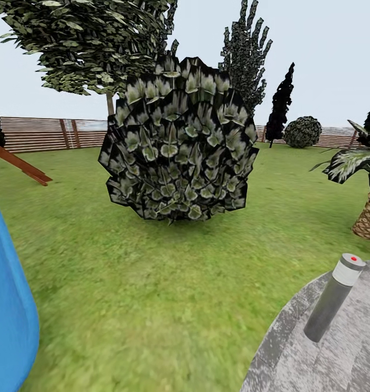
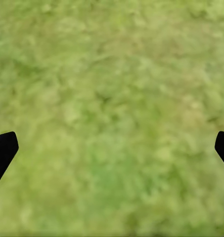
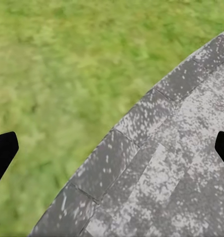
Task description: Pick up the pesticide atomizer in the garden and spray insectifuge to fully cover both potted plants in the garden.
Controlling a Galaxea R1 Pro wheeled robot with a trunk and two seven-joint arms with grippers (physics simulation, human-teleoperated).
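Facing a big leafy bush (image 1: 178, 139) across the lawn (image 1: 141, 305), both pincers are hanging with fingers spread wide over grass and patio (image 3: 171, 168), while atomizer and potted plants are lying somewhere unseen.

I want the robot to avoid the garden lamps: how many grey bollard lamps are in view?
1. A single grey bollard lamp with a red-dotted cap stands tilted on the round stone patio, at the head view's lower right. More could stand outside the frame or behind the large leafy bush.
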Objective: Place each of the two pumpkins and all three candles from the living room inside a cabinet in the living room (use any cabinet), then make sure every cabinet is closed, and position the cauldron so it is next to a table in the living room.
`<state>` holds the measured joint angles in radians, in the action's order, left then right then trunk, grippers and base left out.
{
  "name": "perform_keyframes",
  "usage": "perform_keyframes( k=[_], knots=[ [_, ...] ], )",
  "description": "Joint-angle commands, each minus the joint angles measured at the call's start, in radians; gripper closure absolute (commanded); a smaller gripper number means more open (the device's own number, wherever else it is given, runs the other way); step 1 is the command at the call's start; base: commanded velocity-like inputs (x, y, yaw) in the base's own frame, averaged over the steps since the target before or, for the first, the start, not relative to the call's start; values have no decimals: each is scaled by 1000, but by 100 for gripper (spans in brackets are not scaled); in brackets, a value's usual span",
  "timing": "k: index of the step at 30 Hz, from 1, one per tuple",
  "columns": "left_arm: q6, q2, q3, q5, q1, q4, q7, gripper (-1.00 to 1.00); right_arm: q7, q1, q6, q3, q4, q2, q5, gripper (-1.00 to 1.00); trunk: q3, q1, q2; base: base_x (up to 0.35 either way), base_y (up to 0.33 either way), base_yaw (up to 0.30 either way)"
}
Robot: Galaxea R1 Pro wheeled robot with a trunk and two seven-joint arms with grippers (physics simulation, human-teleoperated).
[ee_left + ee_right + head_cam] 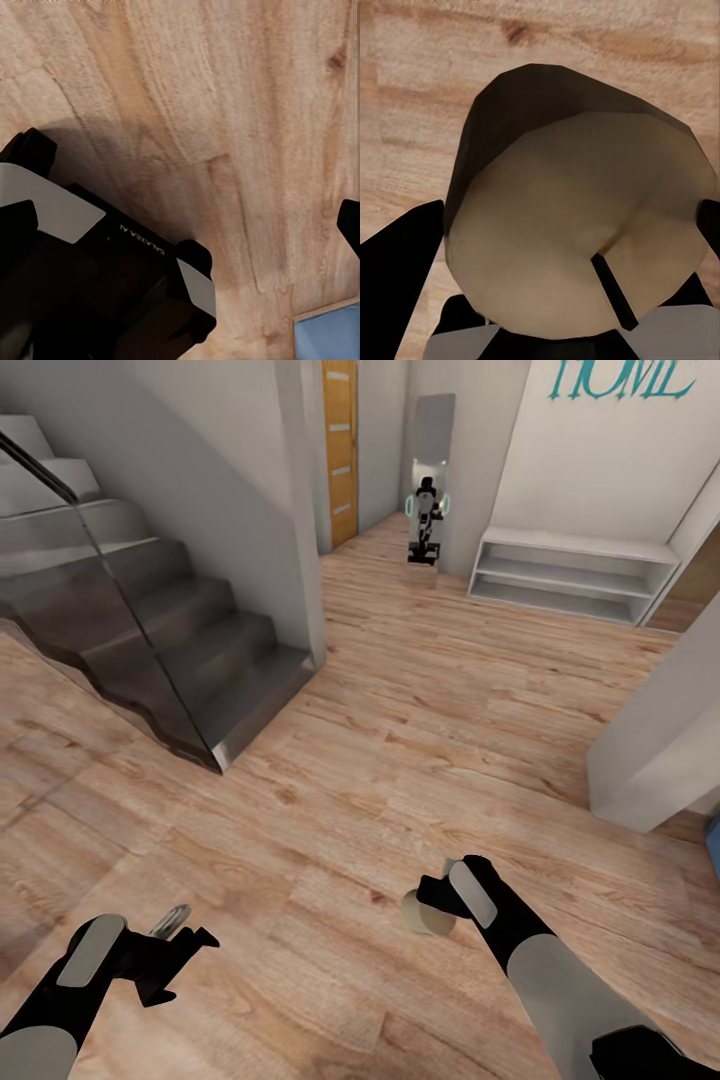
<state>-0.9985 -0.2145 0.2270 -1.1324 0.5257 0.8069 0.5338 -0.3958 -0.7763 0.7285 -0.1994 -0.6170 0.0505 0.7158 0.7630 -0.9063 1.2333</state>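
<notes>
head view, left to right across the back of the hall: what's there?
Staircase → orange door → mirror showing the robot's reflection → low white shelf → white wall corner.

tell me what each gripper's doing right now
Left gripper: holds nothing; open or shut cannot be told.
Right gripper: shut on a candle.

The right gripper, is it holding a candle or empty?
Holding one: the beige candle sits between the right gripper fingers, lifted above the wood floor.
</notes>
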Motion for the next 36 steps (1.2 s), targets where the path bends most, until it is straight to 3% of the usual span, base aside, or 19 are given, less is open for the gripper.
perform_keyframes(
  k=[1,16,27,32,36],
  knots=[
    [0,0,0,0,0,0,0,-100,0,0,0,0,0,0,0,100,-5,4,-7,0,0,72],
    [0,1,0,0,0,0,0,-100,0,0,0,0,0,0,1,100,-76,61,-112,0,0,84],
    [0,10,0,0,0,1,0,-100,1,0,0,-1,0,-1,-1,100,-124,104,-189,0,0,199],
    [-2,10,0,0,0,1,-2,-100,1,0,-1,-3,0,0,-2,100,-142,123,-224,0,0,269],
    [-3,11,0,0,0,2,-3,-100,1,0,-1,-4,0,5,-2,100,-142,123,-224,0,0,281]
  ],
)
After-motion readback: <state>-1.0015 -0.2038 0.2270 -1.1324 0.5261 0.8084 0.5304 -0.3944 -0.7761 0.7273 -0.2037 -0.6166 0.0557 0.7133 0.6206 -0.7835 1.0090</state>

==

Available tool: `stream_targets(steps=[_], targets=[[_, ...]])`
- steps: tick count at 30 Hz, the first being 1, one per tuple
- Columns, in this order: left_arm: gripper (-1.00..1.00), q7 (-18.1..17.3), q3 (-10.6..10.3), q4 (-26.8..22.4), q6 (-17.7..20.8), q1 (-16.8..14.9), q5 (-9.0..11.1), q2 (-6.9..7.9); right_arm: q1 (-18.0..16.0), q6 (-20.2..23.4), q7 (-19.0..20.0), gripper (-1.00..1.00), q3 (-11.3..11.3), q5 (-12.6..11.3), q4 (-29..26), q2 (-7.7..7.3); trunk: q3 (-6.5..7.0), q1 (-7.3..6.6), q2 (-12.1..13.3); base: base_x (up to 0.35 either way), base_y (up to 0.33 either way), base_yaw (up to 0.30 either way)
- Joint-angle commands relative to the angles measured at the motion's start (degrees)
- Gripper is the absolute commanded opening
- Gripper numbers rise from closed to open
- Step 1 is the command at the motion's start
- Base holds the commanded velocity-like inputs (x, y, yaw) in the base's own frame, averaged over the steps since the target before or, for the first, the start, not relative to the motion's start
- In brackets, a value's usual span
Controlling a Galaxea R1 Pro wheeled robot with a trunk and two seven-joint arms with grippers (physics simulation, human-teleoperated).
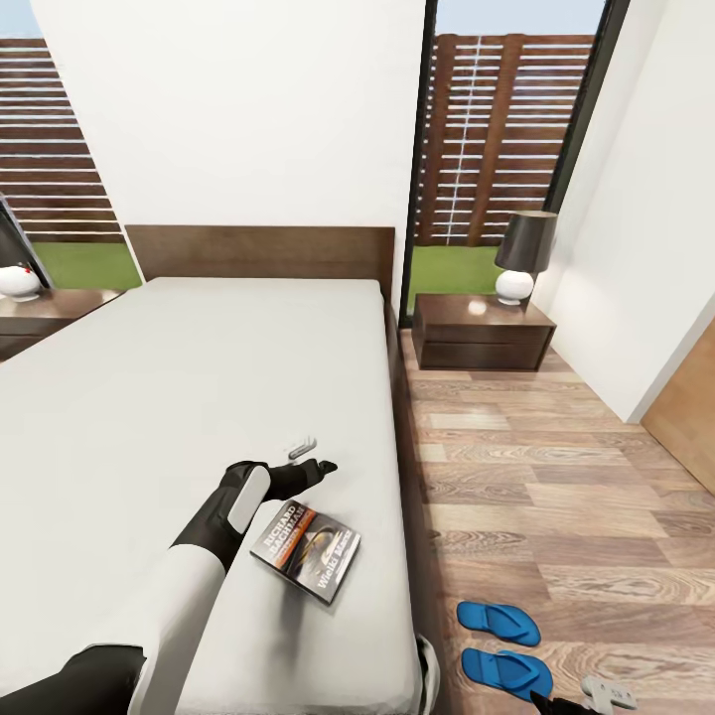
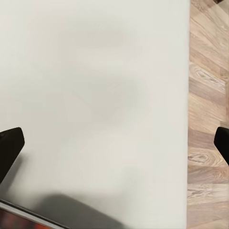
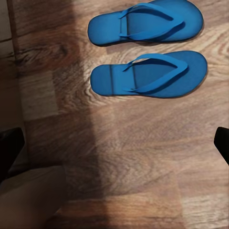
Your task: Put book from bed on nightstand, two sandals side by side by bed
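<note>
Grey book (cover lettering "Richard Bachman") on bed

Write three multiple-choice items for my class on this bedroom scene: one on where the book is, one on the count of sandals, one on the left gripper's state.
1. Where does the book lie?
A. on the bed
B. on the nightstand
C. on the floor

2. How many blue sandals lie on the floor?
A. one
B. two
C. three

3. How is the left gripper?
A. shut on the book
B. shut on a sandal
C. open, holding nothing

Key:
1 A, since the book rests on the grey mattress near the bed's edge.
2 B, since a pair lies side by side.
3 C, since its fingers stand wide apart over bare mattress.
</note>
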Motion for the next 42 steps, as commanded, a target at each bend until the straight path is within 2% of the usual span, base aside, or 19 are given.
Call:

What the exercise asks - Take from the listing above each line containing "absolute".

Solved exercise -
  "description": "Joint-angle commands, each minus the joint angles measured at the call's start, in radians; gripper closure absolute (commanded); a smaller gripper number means more open (the device's own number, wherever else it is given, runs the other way); step 1 is the command at the call's start; base: commanded velocity-like inputs (x, y, yaw) in the base's own frame, averaged over the steps since the target before or, for the first, the start, not relative to the call's start; values have no decimals: each is scaled by 1000, but by 100 for gripper (spans in brackets are not scaled); in brackets, a value's usual span",
- Gripper is the absolute commanded opening

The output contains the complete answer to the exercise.